Precinct summability of IRV
@last19digitsofpi Hey 8451058495548583234,
I'm not entirely following you.... I think you are speaking of a different thing. You are comparing it to Approval voting, which I will admit allows for much more straightforward precinct summing as well as hand tabulation.
I'm not sure what you mean by "sort all ballots into piles". This might be a hand tabulation step, but then again it seems to me that you shouldn't have to actually physically sort them, since now they have to be stored separately, etc. Doesn't work so well when there are hundreds of thousands of ballots at a hand recount.
I'm mostly talking about how the precincts can, during and immediately following an election, send all necessary data so that we can know who is winning, and how close the other candidates are, without a long delay as is typical currently with ITV.
Notice that some ranked ballot elections could have precincts submit pairwise matrices (numCandidates * (numCandidates-1) numerical values ), and that counts as "all necessary data."
IRV requires more data than that, but not THAT much more. Little enough data that, even with a 10s of millions of ballots, is small enough to be able to paste the textual data into an email or forum post in a readable format.
Note that Bottom-2-IRV still requires all the ballots to fully tabulate, but because it is Condorcet compliant, the pairwise matrix data goes a lot further. Other methods (Min-Max for instance) can resolve it fully with a matrix.

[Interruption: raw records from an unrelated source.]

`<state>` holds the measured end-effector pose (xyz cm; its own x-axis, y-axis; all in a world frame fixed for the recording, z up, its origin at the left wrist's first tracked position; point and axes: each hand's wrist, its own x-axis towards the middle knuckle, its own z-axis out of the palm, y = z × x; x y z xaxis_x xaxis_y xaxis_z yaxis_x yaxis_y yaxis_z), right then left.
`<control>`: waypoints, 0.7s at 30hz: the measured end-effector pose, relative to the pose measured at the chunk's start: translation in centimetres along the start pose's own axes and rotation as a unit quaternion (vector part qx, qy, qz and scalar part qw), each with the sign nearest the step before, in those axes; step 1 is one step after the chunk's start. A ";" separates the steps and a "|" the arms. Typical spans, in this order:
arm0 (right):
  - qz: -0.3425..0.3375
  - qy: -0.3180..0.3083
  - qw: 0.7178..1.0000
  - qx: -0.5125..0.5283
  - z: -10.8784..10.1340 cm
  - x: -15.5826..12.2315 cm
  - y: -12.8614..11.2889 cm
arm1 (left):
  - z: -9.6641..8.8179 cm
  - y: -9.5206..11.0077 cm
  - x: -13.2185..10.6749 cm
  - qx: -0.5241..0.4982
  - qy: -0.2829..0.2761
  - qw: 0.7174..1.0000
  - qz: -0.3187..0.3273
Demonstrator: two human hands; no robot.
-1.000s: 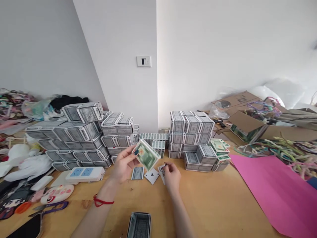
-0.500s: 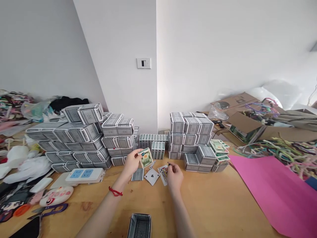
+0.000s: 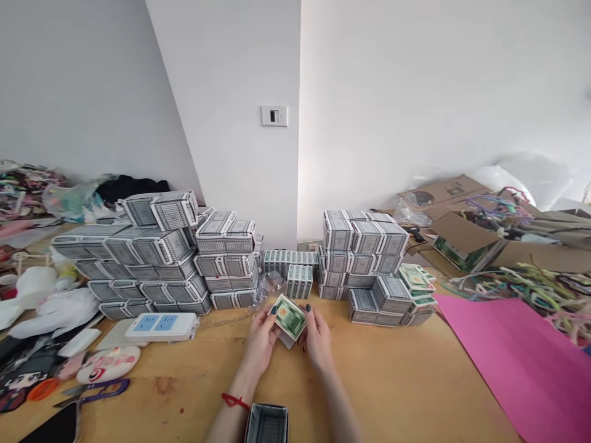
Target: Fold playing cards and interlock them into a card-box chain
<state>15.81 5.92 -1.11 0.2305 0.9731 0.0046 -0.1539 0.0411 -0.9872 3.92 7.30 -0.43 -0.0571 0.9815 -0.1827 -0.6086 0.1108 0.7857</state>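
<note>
Between my hands, above the middle of the table, is a green and cream playing-card box [image 3: 289,318], tilted with its printed face up. My left hand [image 3: 261,338] grips its left side, thumb on top. My right hand [image 3: 318,337] is closed at its right edge, thumb at the corner and other fingers partly hidden. The pale edge of a playing card [image 3: 287,341] shows beneath the box. Behind my left hand lies crumpled clear plastic film [image 3: 271,283]. An open-topped box made of cards [image 3: 268,424] stands at the table's near edge, beside my left forearm.
Stacked card-built blocks rise at left [image 3: 157,246] and right [image 3: 364,246]. Green card boxes [image 3: 299,282] stand between them. A power strip [image 3: 161,326], scissors [image 3: 104,389] and a phone [image 3: 55,424] lie left. Pink paper [image 3: 494,351] and a cardboard box [image 3: 468,237] are right.
My hands have come together around the green box, which has moved right and lower. The loose cards that lay spread on the table are gone from there. Clear film now lies behind my left hand.
</note>
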 end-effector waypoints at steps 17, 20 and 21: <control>0.041 -0.095 0.983 0.154 0.2 -0.7 -0.1 | -0.3 0.1 0.0 -0.027 -0.078 0.996 0.030; 0.011 -0.066 0.989 0.133 -0.2 -0.8 0.0 | -0.3 0.1 0.0 -0.021 -0.069 0.997 0.022; -0.002 -0.054 0.992 0.115 -0.4 -0.8 0.0 | -0.3 0.0 -0.1 -0.019 -0.066 0.997 0.020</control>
<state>15.98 5.08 -1.22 0.1291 0.9909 0.0382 -0.3713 0.0840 -0.9247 3.69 7.19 -0.58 0.0202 0.9973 -0.0703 -0.6377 0.0670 0.7673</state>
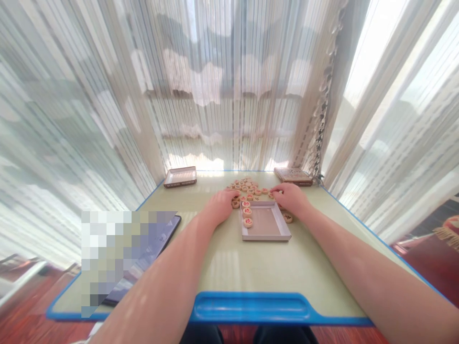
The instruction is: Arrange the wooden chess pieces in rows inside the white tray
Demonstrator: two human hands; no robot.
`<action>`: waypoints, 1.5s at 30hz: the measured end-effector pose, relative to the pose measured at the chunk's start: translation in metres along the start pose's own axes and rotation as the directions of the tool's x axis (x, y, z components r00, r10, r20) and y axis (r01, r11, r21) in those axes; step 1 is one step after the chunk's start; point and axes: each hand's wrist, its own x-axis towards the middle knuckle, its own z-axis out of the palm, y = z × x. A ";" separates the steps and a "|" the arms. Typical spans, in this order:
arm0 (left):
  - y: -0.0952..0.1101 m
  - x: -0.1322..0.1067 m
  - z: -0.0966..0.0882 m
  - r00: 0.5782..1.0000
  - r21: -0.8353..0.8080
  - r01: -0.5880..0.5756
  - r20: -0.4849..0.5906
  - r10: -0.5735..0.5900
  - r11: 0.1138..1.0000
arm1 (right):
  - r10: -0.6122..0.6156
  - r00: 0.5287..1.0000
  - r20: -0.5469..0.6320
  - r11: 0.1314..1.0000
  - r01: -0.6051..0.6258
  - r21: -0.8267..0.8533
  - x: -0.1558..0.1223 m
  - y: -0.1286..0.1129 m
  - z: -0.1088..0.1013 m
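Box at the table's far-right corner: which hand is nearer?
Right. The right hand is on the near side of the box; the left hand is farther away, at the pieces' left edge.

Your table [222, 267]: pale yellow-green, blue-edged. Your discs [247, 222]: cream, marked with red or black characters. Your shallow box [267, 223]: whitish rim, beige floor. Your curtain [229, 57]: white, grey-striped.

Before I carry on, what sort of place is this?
Probably a room in a home, though I can't be sure. Long sheer curtains hang behind a blue-edged table, and round game pieces marked with characters are heaped on it, suggesting leisure rather than a workshop.
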 end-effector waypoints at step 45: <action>0.008 -0.003 -0.004 0.998 0.054 0.005 0.060 -0.008 0.999 | 0.031 0.993 0.117 0.998 -0.037 0.048 0.002 -0.003 -0.001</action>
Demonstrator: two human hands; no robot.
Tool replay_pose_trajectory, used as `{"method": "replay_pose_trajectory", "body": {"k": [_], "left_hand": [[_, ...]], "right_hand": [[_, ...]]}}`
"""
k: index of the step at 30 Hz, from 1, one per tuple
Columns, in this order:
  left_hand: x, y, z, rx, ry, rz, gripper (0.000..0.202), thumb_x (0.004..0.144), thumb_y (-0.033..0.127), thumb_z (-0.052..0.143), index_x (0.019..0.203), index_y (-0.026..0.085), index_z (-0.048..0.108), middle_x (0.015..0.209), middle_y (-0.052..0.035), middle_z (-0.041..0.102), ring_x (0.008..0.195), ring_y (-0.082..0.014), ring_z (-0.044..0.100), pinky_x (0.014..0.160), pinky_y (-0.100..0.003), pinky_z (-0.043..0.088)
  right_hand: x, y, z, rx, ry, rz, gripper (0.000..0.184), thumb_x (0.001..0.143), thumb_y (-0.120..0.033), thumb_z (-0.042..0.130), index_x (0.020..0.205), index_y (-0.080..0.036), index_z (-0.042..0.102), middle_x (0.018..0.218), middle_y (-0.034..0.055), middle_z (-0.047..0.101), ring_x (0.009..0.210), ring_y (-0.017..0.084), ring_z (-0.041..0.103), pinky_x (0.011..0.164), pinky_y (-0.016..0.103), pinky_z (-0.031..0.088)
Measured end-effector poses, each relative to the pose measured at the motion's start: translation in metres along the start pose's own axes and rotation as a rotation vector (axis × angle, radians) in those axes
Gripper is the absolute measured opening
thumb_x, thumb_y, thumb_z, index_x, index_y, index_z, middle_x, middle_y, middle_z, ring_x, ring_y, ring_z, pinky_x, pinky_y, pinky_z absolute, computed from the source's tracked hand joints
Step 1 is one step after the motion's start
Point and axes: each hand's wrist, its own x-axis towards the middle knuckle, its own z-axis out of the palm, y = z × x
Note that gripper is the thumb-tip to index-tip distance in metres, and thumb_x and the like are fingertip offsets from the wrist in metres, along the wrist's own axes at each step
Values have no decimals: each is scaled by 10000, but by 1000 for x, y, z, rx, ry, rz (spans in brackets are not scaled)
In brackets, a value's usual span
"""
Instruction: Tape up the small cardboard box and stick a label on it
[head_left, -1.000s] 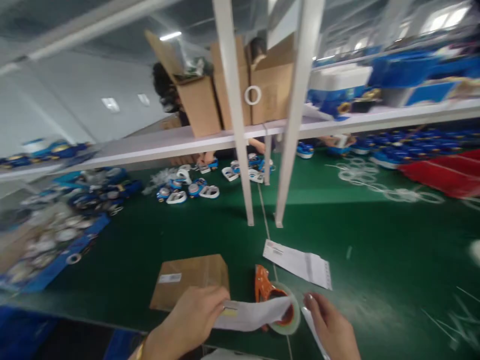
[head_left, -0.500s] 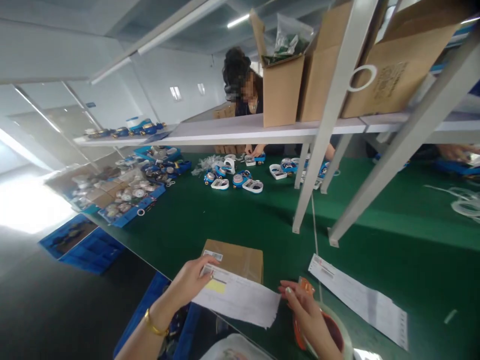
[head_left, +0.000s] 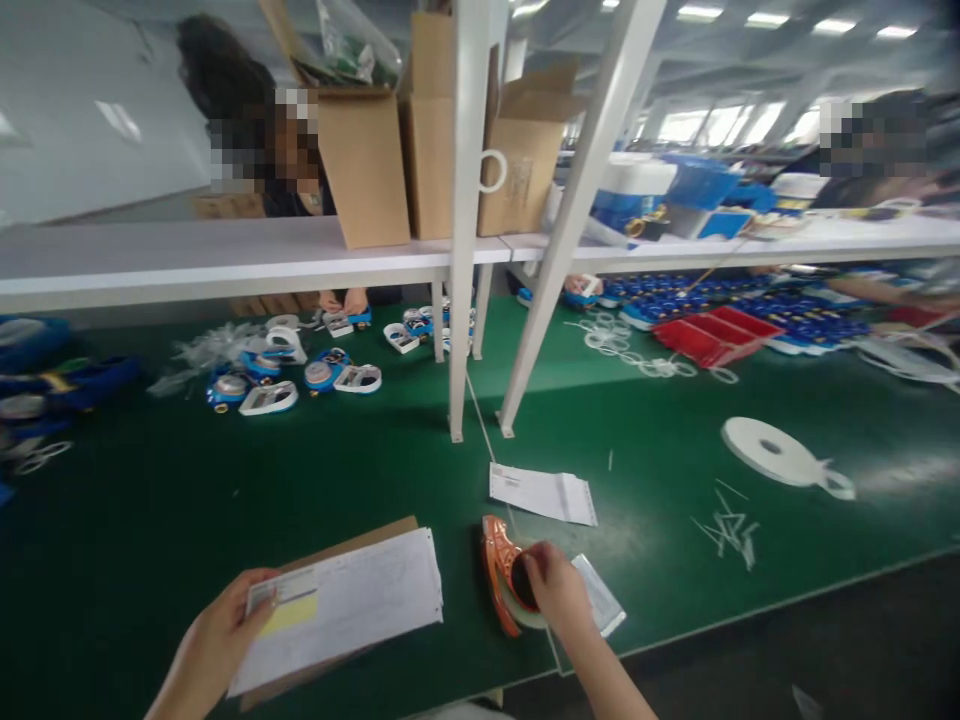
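My left hand (head_left: pixel 217 635) lies at the bottom left with its fingers pressed on the near end of a white paper form (head_left: pixel 352 600) with a yellow patch. The form lies on top of a flat brown cardboard box (head_left: pixel 352 540). My right hand (head_left: pixel 551 590) is closed on an orange tape dispenser (head_left: pixel 501 570) that rests on the green table (head_left: pixel 225 500). Just right of that hand lies a small clear-wrapped sheet (head_left: pixel 600 595). Another white form (head_left: pixel 541 493) lies a little farther away on the table.
White shelf posts (head_left: pixel 459 250) stand on the table behind the forms. Blue and white devices (head_left: pixel 292 375) lie at the back left, a white tape roll (head_left: pixel 772 455) at the right, and red trays (head_left: pixel 709 335) behind it. Cardboard boxes (head_left: pixel 367 150) stand on the shelf. People sit across the table.
The view swung right. The form came down flat onto the box under my left hand. My right hand moved onto the orange tape dispenser and closed on it.
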Motion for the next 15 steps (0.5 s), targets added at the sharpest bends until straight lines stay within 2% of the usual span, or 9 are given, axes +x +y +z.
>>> {"method": "replay_pose_trajectory", "body": {"k": [3, 6, 9, 11, 13, 15], "left_hand": [[-2, 11, 4, -6, 32, 56, 516, 737, 499, 393, 1141, 181, 443, 944, -103, 613, 766, -265, 626, 615, -380, 495], [-11, 21, 8, -51, 55, 41, 501, 801, 449, 354, 1217, 171, 382, 992, -112, 601, 779, -252, 625, 636, -384, 507], [-17, 22, 11, -60, 89, 6, 525, 811, 455, 359, 1247, 163, 366, 994, -115, 601, 815, -255, 624, 643, -380, 518], [-18, 18, 13, -91, 112, 10, 544, 805, 465, 365, 1269, 182, 346, 995, -104, 603, 780, -242, 623, 618, -362, 521], [-17, 11, 17, -143, 135, 33, 543, 793, 478, 375, 1262, 209, 342, 1007, -90, 604, 721, -223, 618, 592, -341, 519], [-13, 3, 21, -162, 161, 61, 513, 770, 486, 398, 1210, 222, 376, 1009, -73, 609, 691, -210, 612, 579, -320, 508]], "right_hand": [[31, 2, -15, -44, 107, 25, 243, 898, -275, 351, 985, -130, 526, 973, 110, 616, 904, 228, 581, 818, 343, 439], [68, -4, -22, -118, 84, -73, 279, 849, -150, 447, 1111, -90, 525, 1125, 127, 567, 1044, 219, 528, 944, 328, 411], [97, -11, -14, -222, -48, -196, 636, 671, -50, 624, 1281, -140, 471, 1372, 124, 403, 1255, 283, 368, 1044, 405, 357], [110, -11, -5, -279, -121, -221, 797, 593, -23, 675, 1336, -182, 434, 1447, 123, 307, 1314, 331, 283, 1054, 484, 338], [118, -7, 0, -304, -135, -230, 690, 664, -27, 616, 1319, -184, 466, 1430, 118, 341, 1313, 318, 295, 1052, 478, 344], [121, -5, -2, -299, -104, -234, 509, 779, -31, 462, 1268, -156, 524, 1351, 119, 449, 1253, 277, 397, 1031, 414, 383]]}}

IRV requires more data than that, but not THAT much more. Little enough data that, even with a 10s of millions of ballots, is small enough to be able to paste the textual data into an email or forum post in a readable format
While I am certainly in agreement with you in spirit, in all fairness to the concern, there are some rare cases where the raw ballot data is legitimately huge. Try checking out some of the statewide AU Legislative Council elections (conducted using STV). I believe it was multiple GB
@andy-dienes Multiple gigs? Holy crap.
I was specifically talking about single winner elections with basic ranked ballots. The election I show above is only 9000 ballots, but the data doesn't grow proportionately to the number of ballots, since it just increments a number when a ballot is added (if a ballot with an identical ranking has already been added).
It varies mostly based on the number of candidates. So if there are hundreds of candidates, sure, that's a lot of data. Still I can't imagine it in the gigabytes, unless something else entirely is going on.
If you've got such data, I would love to see it. You are speaking of literally a million times as much data as the burlington election, so I'm at a bit of a loss as to how that could happen.
@andy-dienes It appears they went out of their way to make that about as inefficiently stored as they could.
If you give each candidate a very short abbreviation ("a" "b" and "c" work great if you have less than 26 candidates), show a whole rank ordering per line (e.g. "b>c>g>f>a"), and then combine all rank orderings into a single line preceded by a count (e.g. "4238: b>c>g>f>a"), you should be able to reduce it massively.
Have you parsed any of these giant files? I'd like to see how small we could get them.
@rob I think the main blowup of memory is their use of string dtypes everywhere; parsed in Python, a string is something on the order of magnitude of 60 bytes. The information it contains which is relevant to the actual election (if you are more clever about symbology) can usually fit in something more like... 2 bytes. I bet if we picked a more efficient format we could get the whole thing uncompressed to about 20 or 30 mb
@andy-dienes said in Precinct summability of IRV:
I bet if we picked a more efficient format we could get the whole thing uncompressed to about 20 or 30 mb
Unless it represents something entirely different than what I'm imagining, I think we could get it down to 20 or 30 kilobytes.
@rob Well, I don't think you can bucket purely based on preference order, since that csv also contains information regarding metadata about the ballot. But probably you are still right and I am overestimating---I suppose we'll have to just try and find out
rob Banned last edited by rob
@andy-dienes yeah I don't want any of that metadata since I am talking about a replacement for the precinct sums that come from, for instance, a choose-one election.
In those, all we need is a count for each candidate.
Here, we need a count of each "ballot configuration" that has at least one ballot, but we don't need anything else. (and I guess the number of possible configurations is factorial of the number of candidates, so it can get large as the number of candidates gets larger)
There is a place for all that extra data, but I just want each precinct to be able to send enough data that we can do the full tabulation, and no more. In IRV elections, they often say "if there is no candidate that has more than 50% of the first place votes, you have to wait for a week or more for us to tell you who the winner is."
Which I might be able to understand if they were sending in the results attached to the leg of a pigeon.
A pair of concepts that might have use when we think about cast ballots is "ballot token" and "ballot type". A ballot token then would be an individual ballot and a ballot type would be the equivalence class of all the ballots that say the same thing.